Abnormalities in bone turnover—both excessively low and excessively high—are prevalent in pediatric CKD patients. High bone turnover is the most common lesion in children treated with maintenance dialysis. Excessive PTH concentrations result in increased bone matrix resorption with concomitant release of minerals into the circulation. Prolonged exposure to elevated PTH levels and increased bone turnover may lead to fibrous changes in bones; thus, the ROD associated with prolonged secondary hyperparathyroidism is often termed “osteitis fibrosa cystica.”
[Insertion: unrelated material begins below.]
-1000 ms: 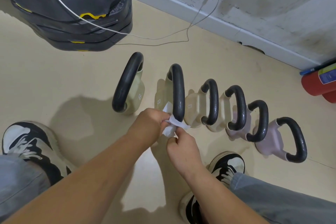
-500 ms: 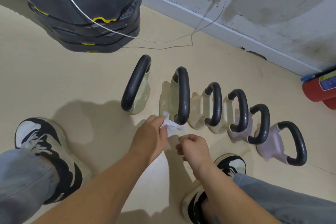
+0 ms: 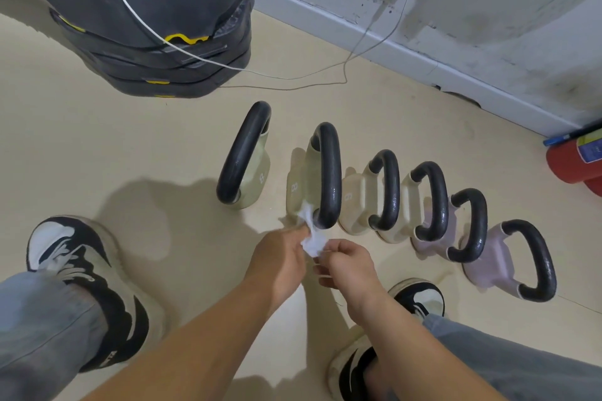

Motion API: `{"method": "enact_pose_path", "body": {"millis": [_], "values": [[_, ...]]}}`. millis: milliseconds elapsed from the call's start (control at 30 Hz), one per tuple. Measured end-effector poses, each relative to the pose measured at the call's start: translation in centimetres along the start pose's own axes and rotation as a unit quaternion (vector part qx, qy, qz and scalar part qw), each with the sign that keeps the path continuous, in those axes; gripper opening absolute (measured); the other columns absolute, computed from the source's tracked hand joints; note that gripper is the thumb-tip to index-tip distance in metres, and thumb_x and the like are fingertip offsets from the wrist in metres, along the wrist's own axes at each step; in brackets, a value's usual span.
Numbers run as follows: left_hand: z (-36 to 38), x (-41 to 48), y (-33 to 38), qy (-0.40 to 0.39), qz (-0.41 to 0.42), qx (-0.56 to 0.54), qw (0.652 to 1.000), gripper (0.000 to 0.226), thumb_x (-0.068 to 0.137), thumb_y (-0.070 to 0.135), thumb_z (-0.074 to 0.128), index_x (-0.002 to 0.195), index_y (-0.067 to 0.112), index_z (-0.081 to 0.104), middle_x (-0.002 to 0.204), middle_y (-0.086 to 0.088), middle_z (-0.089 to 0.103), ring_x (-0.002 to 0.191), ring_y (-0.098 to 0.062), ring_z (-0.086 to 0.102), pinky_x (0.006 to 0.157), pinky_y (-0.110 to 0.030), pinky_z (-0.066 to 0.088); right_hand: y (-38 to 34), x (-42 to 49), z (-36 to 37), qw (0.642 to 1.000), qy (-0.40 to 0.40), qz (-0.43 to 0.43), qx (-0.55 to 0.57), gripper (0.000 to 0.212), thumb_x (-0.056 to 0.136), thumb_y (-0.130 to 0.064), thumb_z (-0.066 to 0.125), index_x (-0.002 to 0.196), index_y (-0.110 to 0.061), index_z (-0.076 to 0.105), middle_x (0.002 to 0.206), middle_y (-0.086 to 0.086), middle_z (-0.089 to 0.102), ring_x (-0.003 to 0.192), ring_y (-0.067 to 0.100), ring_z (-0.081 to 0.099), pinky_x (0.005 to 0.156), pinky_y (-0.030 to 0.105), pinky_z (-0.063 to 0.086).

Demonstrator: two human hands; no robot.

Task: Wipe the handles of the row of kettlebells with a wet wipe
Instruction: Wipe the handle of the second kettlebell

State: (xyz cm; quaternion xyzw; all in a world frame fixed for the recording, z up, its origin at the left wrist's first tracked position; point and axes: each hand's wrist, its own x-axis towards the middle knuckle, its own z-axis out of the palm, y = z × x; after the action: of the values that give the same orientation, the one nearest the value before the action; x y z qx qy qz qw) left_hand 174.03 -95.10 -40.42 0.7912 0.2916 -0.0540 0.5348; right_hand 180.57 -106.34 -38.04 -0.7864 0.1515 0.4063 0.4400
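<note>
I hold the wet wipe (image 3: 312,239) pinched between my left hand (image 3: 280,259) and right hand (image 3: 350,265), at the near end of the second kettlebell handle (image 3: 330,172). Judged step: resetting the wipe. Next move: wrap it round this handle, then proceed to the third handle (image 3: 389,185).

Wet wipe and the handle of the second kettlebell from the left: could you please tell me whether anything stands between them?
Nothing visible does. The wet wipe, pinched by the left hand and right hand, lies right beside the near end of that black handle.
</note>
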Motion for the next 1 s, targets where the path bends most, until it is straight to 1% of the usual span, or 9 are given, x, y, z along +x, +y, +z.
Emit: {"method": "enact_pose_path", "body": {"millis": [167,300,400,433,500,567,767,900,1000], "values": [[-1.0,-0.1,0.5,-0.009,-0.041,-0.139,0.989,0.046,0.102,0.046,0.050,0.064,0.025,0.065,0.061,0.007,0.059,0.062,-0.009,0.055,0.064,-0.022,0.046,-0.4,-1.0,-0.2,0.996,-0.079,-0.038,0.008,0.032,0.084,-0.002,0.069,0.106,-0.023,0.079,0.099,0.005,0.080,0.095,0.018,0.075,0.090,0.038,0.058],[-3.1,0.5,2.4,-0.044,-0.038,-0.201,0.978,0.035,0.098,0.020,0.056,0.066,0.017,0.071,0.075,-0.016,0.071,0.071,-0.025,0.071,0.073,-0.035,0.063,-1.5,-1.8,-1.5,0.993,-0.061,-0.099,0.015,0.018,0.095,-0.016,0.070,0.085,-0.005,0.080,0.089,0.027,0.075,0.077,0.027,0.071,0.082,0.041,0.060],[-3.7,0.8,3.2,-0.074,-0.060,-0.168,0.981,0.012,0.084,0.023,0.066,0.091,0.032,0.070,0.077,-0.005,0.073,0.065,-0.032,0.072,0.062,-0.038,0.063,-2.5,-2.8,-2.1,0.989,-0.077,-0.127,-0.017,0.033,0.098,-0.012,0.055,0.081,0.012,0.069,0.083,0.028,0.074,0.070,0.029,0.066,0.072,0.040,0.056],[-4.0,0.7,3.3,-0.079,-0.063,-0.161,0.982,0.024,0.076,0.028,0.070,0.097,0.039,0.065,0.080,0.002,0.069,0.064,-0.029,0.071,0.059,-0.036,0.060,-3.0,-3.1,-2.2,0.987,-0.084,-0.133,-0.015,0.031,0.095,-0.008,0.050,0.078,0.013,0.063,0.081,0.027,0.074,0.068,0.029,0.064,0.071,0.040,0.054],[-4.4,0.6,3.4,-0.073,-0.044,-0.156,0.984,0.045,0.064,0.039,0.076,0.106,0.044,0.061,0.091,0.006,0.061,0.074,-0.021,0.066,0.062,-0.032,0.055,-4.0,-3.6,-2.4,0.985,-0.093,-0.144,0.005,0.023,0.091,-0.003,0.044,0.076,0.005,0.060,0.077,0.028,0.072,0.065,0.031,0.065,0.069,0.041,0.051],[-5.0,0.5,3.8,-0.060,-0.017,-0.162,0.985,0.035,0.066,0.039,0.084,0.096,0.034,0.067,0.095,0.004,0.057,0.077,-0.015,0.061,0.067,-0.027,0.052,-4.7,-3.7,-2.6,0.983,-0.090,-0.157,0.015,0.023,0.088,-0.003,0.045,0.075,0.007,0.061,0.070,0.029,0.065,0.060,0.031,0.064,0.067,0.041,0.048],[-7.2,1.3,4.2,-0.076,-0.070,-0.312,0.944,0.027,0.080,0.015,0.069,0.058,0.022,0.054,0.064,0.002,0.052,0.068,-0.021,0.049,0.068,-0.031,0.041,-5.8,-3.6,-3.1,0.983,-0.023,-0.147,0.107,0.022,0.070,-0.025,0.062,0.084,-0.008,0.060,0.076,0.012,0.046,0.073,0.027,0.043,0.072,0.038,0.039],[-7.1,2.1,4.8,-0.029,-0.122,-0.413,0.902,0.031,0.085,0.004,0.062,0.062,0.023,0.056,0.070,0.001,0.054,0.075,-0.025,0.051,0.074,-0.038,0.045,-6.4,-3.0,-3.4,0.955,-0.067,-0.112,0.268,0.014,0.066,-0.015,0.062,0.078,-0.009,0.060,0.085,0.014,0.049,0.079,0.031,0.047,0.074,0.039,0.039],[-6.8,3.3,5.0,0.038,-0.102,-0.345,0.932,0.014,0.089,0.014,0.064,0.080,0.024,0.065,0.080,0.004,0.064,0.080,-0.020,0.059,0.074,-0.030,0.048,-6.9,-1.9,-3.6,0.951,-0.041,-0.101,0.291,0.021,0.069,-0.007,0.061,0.075,-0.017,0.044,0.087,0.010,0.049,0.081,0.028,0.051,0.069,0.038,0.041]]}}
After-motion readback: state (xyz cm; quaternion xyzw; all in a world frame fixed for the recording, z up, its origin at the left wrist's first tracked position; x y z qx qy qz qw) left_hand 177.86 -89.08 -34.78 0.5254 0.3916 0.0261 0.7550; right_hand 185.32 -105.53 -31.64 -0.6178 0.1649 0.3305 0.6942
A state of low-turnover bone disease (adynamic ROD), defined as decreased bone formation rate in conjunction with decreased cellular activity and an absence of excessive osteoid accumulation, is most common in adult dialysis patients but may also occur in children treated with overaggressive active vitamin D sterols and calcium salt therapy. In addition to the increased risk that is also observed in adults with low bone turnover, adynamic bone disease in children treated with dialysis is associated with exacerbated growth failure.

Mineralization

Alterations in skeletal mineralization, defined by increased accumulation of unmineralized bone (osteoid) in conjunction with delayed rates of mineral deposition, are prevalent in children with CKD. Defective mineralization that is associated with low to normal bone turnover is termed “rickets” in growing children, and its histomorphometric characteristics include wide osteoid seams, increased numbers of osteoid lamellae, increased percentage of trabecular surface covered with osteoid, and a diminished rate of mineralization or bone formation, as assessed by double tetracycline labeling. Fibrosis is typically absent. Defective mineralization in combination with increased bone formation rates is termed “mixed uremic osteodystrophy” and is characterized by wide osteoid seams, prolonged mineralization times, bone marrow fibrosis, and increased bone formation rates.

Volume

Because PTH is anabolic at the level of trabecular bone, high levels of serum PTH are typically associated with increases in bone volume, trabecular volume, and trabecular width. Low bone volume is rare in the pediatric CKD population.

Calcium and Phosphorus

Since childhood and adolescence are critical times for developing a healthy skeleton, with the skeletal calcium content increasing from 25 g at birth to 1000 g in adulthood, hypocalcemia directly results in decreased volumetric bone mineral density (BMD) scores in growing children. By contrast, hypercalcemia oversuppresses PTH secretion, thus, leading to low bone turnover (adynamic bone disease). While hyperphosphatemia drives secondary hyperparathyroidism (as earlier), phosphate depletion may play a major role in the development of rickets/osteomalacia in patients treated with frequent (daily) dialysis and/or with inadequate nutrition.

Acidosis

Not only is chronic acidosis is a risk factor for more rapid CKD progression in children, but also, it is associated with poor skeletal mineralization as free hydrogen ions directly release calcium from bone. In addition, acidemia stimulates osteoclast differentiation and osteoclast-mediated bone resorption and inhibits osteoblastic-driven mineralization. Thus untreated acidosis likely contributes to the high prevalence of skeletal mineralization observed in dialyzed children.